Leite’s Culinaria Baklava Recipe
The author of this recipe is called David Leite, a fellow Portuguese, and also the person behind Leite’s Culinaria, a recipe blog.
His vegan baklava recipe is not like the classic Turkish baklava, but it manages to come close. It relies on agave syrup, but it doesn’t contain copious amounts.
The author has also added cinnamon, and a mix of nuts such as pistachios, almonds, and walnuts.
While the previous recipes should suffice to help you forget the traditional baklava, one more recipe won’t do any harm and will give you more to choose from.
You can find vegan baklava, and you can also make your own at home.
However, the likelihood of you finding vegan baklava in traditional baklava shops is low, as the confectioners typically use butter and honey.
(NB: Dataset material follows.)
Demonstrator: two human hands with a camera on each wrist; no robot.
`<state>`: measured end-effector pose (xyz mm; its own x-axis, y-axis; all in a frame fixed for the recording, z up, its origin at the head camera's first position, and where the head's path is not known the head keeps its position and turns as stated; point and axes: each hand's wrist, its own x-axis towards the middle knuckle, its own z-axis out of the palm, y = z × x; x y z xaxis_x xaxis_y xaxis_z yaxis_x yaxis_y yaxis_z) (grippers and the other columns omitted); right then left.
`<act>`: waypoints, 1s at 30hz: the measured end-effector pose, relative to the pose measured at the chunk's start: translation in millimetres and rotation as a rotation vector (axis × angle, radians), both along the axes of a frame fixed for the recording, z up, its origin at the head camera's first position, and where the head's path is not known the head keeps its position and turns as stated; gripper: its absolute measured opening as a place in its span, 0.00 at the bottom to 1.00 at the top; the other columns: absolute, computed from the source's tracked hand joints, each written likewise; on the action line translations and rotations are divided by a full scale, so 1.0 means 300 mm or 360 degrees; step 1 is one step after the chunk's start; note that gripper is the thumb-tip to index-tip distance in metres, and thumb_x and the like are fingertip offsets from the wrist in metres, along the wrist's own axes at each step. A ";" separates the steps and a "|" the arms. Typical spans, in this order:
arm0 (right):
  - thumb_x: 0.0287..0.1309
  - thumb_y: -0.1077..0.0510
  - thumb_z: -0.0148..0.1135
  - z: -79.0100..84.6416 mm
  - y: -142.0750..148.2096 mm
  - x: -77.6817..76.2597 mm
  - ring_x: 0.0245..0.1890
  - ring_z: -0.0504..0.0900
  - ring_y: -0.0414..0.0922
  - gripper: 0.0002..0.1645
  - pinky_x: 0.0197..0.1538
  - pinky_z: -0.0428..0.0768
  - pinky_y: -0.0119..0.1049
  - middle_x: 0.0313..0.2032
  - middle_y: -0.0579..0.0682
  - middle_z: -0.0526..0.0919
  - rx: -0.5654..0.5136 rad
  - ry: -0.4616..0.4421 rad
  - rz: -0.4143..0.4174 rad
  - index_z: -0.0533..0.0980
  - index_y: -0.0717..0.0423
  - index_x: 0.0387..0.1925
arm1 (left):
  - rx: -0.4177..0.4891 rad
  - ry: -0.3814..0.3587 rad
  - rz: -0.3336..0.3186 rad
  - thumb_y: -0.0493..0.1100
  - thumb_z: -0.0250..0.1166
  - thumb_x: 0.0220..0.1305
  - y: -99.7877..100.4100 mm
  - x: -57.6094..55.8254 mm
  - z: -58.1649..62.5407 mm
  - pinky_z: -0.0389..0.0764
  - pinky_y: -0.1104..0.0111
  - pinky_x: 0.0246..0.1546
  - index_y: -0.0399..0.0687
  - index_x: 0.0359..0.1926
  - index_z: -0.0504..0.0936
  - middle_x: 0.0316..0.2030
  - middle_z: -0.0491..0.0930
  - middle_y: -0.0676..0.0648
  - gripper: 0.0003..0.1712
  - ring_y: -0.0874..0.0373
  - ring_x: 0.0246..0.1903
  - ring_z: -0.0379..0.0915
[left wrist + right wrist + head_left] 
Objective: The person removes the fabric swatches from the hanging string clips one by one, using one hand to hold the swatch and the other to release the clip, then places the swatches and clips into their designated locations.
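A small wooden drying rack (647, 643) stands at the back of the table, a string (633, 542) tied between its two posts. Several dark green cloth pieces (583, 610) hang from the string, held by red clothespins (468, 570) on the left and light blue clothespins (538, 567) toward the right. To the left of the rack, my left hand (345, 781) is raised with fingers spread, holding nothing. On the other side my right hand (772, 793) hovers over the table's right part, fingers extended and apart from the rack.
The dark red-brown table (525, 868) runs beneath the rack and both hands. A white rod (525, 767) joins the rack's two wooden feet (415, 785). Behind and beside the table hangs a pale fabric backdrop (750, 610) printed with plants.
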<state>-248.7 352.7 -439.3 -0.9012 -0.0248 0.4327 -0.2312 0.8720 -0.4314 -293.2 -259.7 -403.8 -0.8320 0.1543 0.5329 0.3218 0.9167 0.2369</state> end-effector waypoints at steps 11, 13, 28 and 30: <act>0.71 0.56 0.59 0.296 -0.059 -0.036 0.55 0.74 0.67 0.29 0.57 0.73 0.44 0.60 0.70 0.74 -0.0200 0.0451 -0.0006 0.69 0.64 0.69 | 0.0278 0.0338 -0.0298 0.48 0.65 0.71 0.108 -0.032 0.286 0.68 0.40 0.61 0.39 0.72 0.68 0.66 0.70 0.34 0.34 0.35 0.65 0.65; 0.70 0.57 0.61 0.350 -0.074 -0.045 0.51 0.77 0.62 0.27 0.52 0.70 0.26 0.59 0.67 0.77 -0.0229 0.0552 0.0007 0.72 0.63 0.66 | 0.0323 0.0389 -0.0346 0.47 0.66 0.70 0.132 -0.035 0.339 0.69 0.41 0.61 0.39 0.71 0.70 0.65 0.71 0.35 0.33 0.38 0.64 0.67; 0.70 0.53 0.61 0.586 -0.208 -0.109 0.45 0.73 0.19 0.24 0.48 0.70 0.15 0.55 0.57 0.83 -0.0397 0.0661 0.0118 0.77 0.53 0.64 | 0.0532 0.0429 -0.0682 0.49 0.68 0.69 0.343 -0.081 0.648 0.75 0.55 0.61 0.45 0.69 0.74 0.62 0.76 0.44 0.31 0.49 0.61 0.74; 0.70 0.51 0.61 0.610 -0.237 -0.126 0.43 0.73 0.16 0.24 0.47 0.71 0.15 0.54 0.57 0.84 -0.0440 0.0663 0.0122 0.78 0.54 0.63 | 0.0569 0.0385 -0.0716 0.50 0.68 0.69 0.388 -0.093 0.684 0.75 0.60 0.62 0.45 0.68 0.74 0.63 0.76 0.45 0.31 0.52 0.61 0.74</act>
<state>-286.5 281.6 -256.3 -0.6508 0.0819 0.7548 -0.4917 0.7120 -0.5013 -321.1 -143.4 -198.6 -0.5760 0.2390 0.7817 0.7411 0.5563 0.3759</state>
With that being said, you should always ask the shop owner just to be sure.
Are baklava gluten-free?
Unfortunately, baklava is not gluten-free. To make baklava, confectioners use phyllo dough, which is made with wheat flour, which is not suitable for people with a gluten allergy.
However, it’s possible to make baklava using gluten-free flour; you can find recipes to help you with that.
Does baklava have eggs?
Most baklava recipes, including traditional ones, do not contain eggs. However, some brands/shops may use eggs to make the phyllo dough.
Does baklava have dairy?
Baklava recipes usually contain butter, which is a dairy ingredient. Therefore, if you’re allergic to milk, it’s not recommended that you eat baklava.